WHAT YOU NEED TO DO: Restate word for word the opening line of the data below and every line after it until the line with "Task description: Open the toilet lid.", that line too, but not the pictures.

ENTRIES PROVIDED:
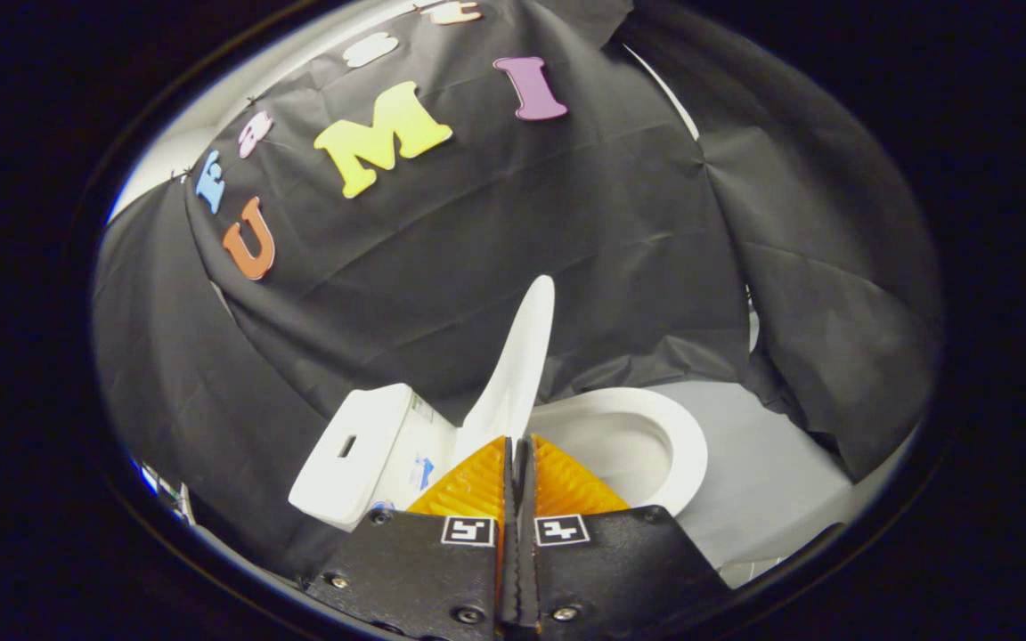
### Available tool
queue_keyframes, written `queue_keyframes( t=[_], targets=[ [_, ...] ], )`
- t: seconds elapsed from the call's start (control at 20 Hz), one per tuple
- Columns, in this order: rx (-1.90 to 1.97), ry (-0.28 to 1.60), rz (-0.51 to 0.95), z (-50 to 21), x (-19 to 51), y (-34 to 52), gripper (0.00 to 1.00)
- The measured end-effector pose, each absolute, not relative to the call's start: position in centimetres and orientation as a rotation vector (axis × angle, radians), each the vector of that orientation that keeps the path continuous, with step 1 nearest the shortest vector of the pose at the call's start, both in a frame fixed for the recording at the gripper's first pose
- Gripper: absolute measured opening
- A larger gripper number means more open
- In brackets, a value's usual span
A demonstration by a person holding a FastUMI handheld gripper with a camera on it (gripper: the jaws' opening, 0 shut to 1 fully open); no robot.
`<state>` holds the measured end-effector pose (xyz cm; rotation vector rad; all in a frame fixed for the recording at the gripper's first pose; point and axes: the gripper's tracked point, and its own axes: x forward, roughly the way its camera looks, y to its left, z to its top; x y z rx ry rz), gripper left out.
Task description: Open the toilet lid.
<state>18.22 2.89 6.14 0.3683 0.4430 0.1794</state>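
A white toilet stands just beyond my fingers, in front of the black cloth wall. Its lid (520,356) is raised and nearly upright, seen almost edge-on, rising from the hinge area between the tank (362,441) and the bowl (642,441). The seat ring and the open bowl lie to the right of the lid. My gripper (517,442) is shut, the two fingers pressed together with only a thin slit between them. Their tips sit right at the lid's lower part, and nothing shows between them. Whether the tips touch the lid I cannot tell.
The tank's flat top has a small dark slot (346,445). Pale grey floor (762,463) spreads to the right of the bowl. Black cloth (477,223) hangs close behind and around the toilet.
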Motion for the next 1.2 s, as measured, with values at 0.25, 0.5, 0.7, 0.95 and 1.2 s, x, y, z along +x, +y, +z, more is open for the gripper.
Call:
queue_keyframes(
  t=[0.25, 0.5, 0.7, 0.95, 1.2],
  targets=[
    [0.339, 0.425, 0.213, 7.9, 18.1, 5.4, 0.04],
    [0.292, 0.408, 0.229, 9.5, 17.9, 7.8, 0.04],
    [0.254, 0.387, 0.246, 10.4, 17.5, 9.6, 0.04],
    [0.197, 0.358, 0.261, 11.7, 17.3, 12.6, 0.04],
    [0.102, 0.327, 0.274, 12.7, 17.2, 15.7, 0.04]
  ],
)
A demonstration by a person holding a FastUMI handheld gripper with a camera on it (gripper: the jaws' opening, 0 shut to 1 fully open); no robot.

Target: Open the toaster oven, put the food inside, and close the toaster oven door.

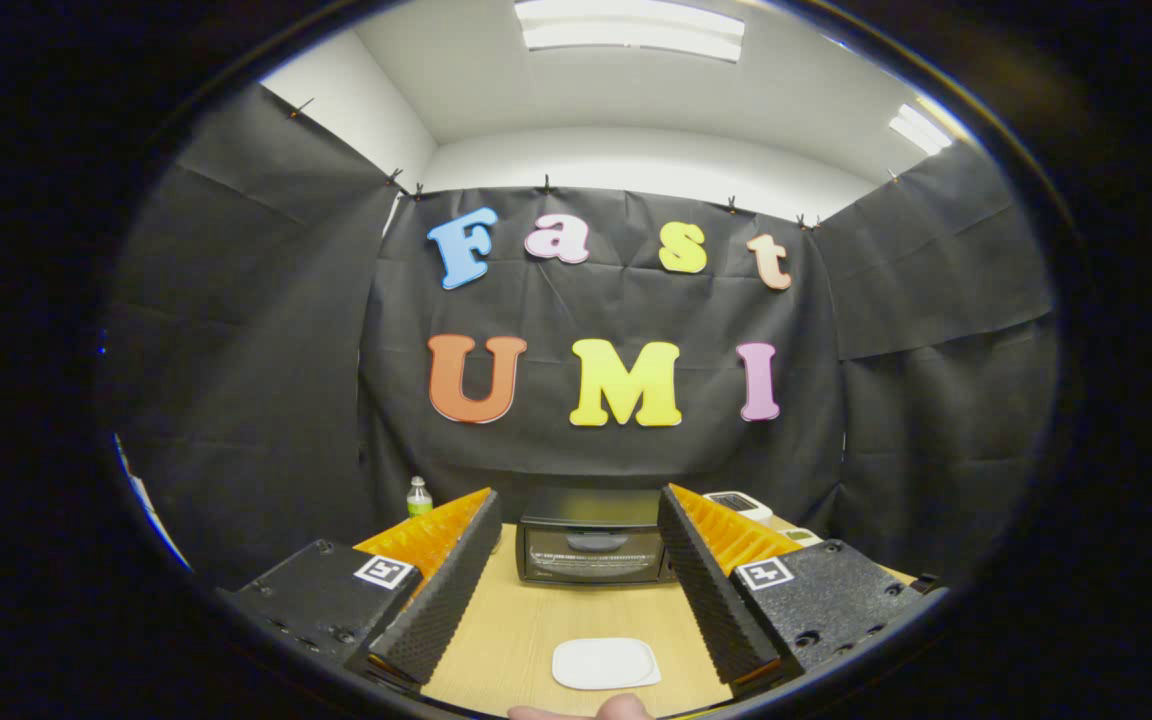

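Note:
A black toaster oven (593,548) stands at the far end of the wooden table (526,625), its glass door shut, seen beyond and between my fingertips. A white plate (605,663) lies on the table nearer to me, between the two fingers; I cannot make out food on it. My gripper (576,520) is open, held above the table, with its black ribbed pads (711,585) and orange backs spread wide and nothing between them. A bit of a person's finger (601,710) shows at the near edge, below the plate.
A small green-capped bottle (419,497) stands at the table's far left by the wall. A white appliance (741,505) sits to the right of the oven, behind my right finger. Black cloth walls close in the table on three sides.

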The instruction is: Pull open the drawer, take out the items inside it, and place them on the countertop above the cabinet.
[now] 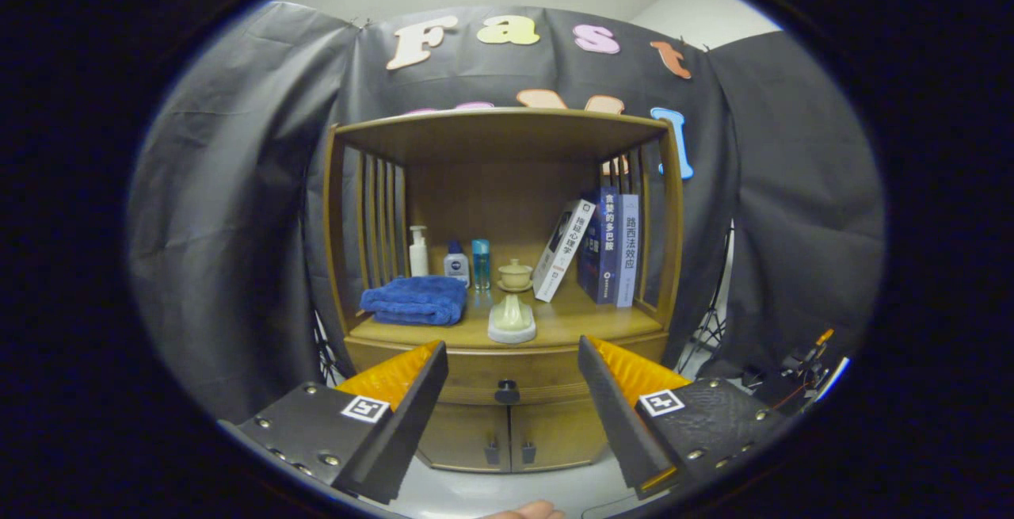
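Note:
A wooden cabinet [507,329] stands ahead against the booth wall. Its drawer [507,372] is closed, with a dark round knob [507,390] at the middle of its front. My gripper [513,356] is open, held back from the cabinet, and the knob shows in the gap between my two fingers, well beyond them. Nothing is between the fingers. The countertop [570,317] above the drawer is the floor of an open shelf. The drawer's contents are hidden.
On the countertop lie a folded blue towel [416,299], three small bottles [455,260], a lidded cup [515,273], a pale ceramic piece [511,321] and several books [606,246] at the right. Two small doors [511,436] sit under the drawer. A tripod [709,329] stands at right.

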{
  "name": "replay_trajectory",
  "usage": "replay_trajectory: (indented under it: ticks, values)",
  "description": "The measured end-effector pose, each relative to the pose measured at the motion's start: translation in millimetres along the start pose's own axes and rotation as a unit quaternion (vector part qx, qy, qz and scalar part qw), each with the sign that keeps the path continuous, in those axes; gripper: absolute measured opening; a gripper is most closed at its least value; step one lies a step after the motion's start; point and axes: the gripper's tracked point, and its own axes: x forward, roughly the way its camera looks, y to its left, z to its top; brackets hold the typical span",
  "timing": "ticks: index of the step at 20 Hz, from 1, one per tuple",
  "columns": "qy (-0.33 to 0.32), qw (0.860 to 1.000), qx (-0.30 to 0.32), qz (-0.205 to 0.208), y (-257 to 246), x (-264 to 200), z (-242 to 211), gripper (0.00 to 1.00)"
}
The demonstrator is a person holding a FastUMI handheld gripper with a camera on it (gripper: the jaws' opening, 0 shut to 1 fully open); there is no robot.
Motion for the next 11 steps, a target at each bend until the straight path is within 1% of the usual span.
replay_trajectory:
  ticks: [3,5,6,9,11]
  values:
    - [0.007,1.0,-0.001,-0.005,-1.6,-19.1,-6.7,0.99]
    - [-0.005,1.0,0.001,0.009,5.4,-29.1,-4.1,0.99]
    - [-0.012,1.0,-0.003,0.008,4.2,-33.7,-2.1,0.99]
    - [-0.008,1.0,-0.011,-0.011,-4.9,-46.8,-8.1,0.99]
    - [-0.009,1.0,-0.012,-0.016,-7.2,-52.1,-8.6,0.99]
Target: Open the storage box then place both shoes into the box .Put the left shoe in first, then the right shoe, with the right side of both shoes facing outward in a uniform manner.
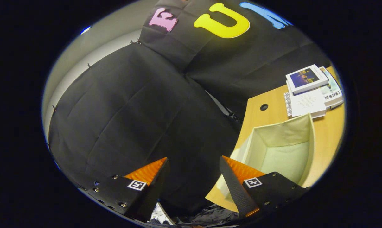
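Along the bottom of the frame, the gripper (194,177) has its fingers spread wide with nothing between them, only black cloth (130,110) of the booth wall beyond. At lower right, just past the right finger, the box (283,152) stands open on a wooden table (330,133), its pale inside bare. Beyond the box, at the right edge, lies a stack of books (311,91). A round hole (264,107) sits in the tabletop near them. Dark fabric (210,217) bunches below the fingers.
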The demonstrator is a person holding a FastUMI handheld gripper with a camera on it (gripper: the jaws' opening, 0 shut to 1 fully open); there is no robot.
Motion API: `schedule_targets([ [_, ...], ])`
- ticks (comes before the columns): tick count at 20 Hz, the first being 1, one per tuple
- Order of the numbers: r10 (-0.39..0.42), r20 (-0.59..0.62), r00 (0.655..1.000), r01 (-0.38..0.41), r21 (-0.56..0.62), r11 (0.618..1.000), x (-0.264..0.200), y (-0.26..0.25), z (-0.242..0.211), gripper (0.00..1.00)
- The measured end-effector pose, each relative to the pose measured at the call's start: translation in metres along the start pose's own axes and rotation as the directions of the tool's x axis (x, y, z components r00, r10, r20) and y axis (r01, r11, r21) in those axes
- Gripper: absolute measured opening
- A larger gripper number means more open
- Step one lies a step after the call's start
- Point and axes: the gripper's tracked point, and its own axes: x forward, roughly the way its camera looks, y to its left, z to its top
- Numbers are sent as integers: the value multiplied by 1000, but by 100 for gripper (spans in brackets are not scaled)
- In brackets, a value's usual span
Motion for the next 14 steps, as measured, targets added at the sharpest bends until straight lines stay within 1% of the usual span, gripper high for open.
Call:
schedule_targets([
  [6,-105,44,994,108,-85,990,-47,-39,23,97],
  [10,-212,90,973,224,-163,961,-79,-79,34,97],
  [14,-280,120,952,298,-171,939,-109,-112,39,97],
])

ANSWER SECTION:
### Available tool
queue_keyframes, written `queue_keyframes( t=[_], targets=[ [_, ...] ], )`
- t: seconds elapsed from the call's start (control at 20 Hz), one per tuple
- Columns, in this order: rx (-1.90 to 1.97), ry (-0.28 to 1.60), rz (-0.51 to 0.95), z (-50 to 21), x (-19 to 51), y (-34 to 52), gripper (0.00 to 1.00)
- The measured end-effector pose, each absolute, not relative to the call's start: position in centimetres and orientation as a rotation vector (axis × angle, radians), each the vector of that orientation that keeps the path continuous, with step 1 nearest the shortest vector of the pose at the call's start, both in a frame fixed for the recording at the gripper's first pose
- Gripper: absolute measured opening
- A larger gripper number means more open
- In brackets, a value's usual span
A demonstration by a person holding a FastUMI handheld gripper with a camera on it (gripper: the jaws' opening, 0 shut to 1 fully open); no robot.
`<state>` holds the measured end-effector pose (xyz cm; rotation vector rad; all in a frame fixed for the recording at the gripper's first pose; point and axes: the gripper's tracked point, and its own axes: x forward, roughly the way its camera looks, y to its left, z to its top; x y z rx ry rz), gripper left out.
Task description: Open the toilet lid.

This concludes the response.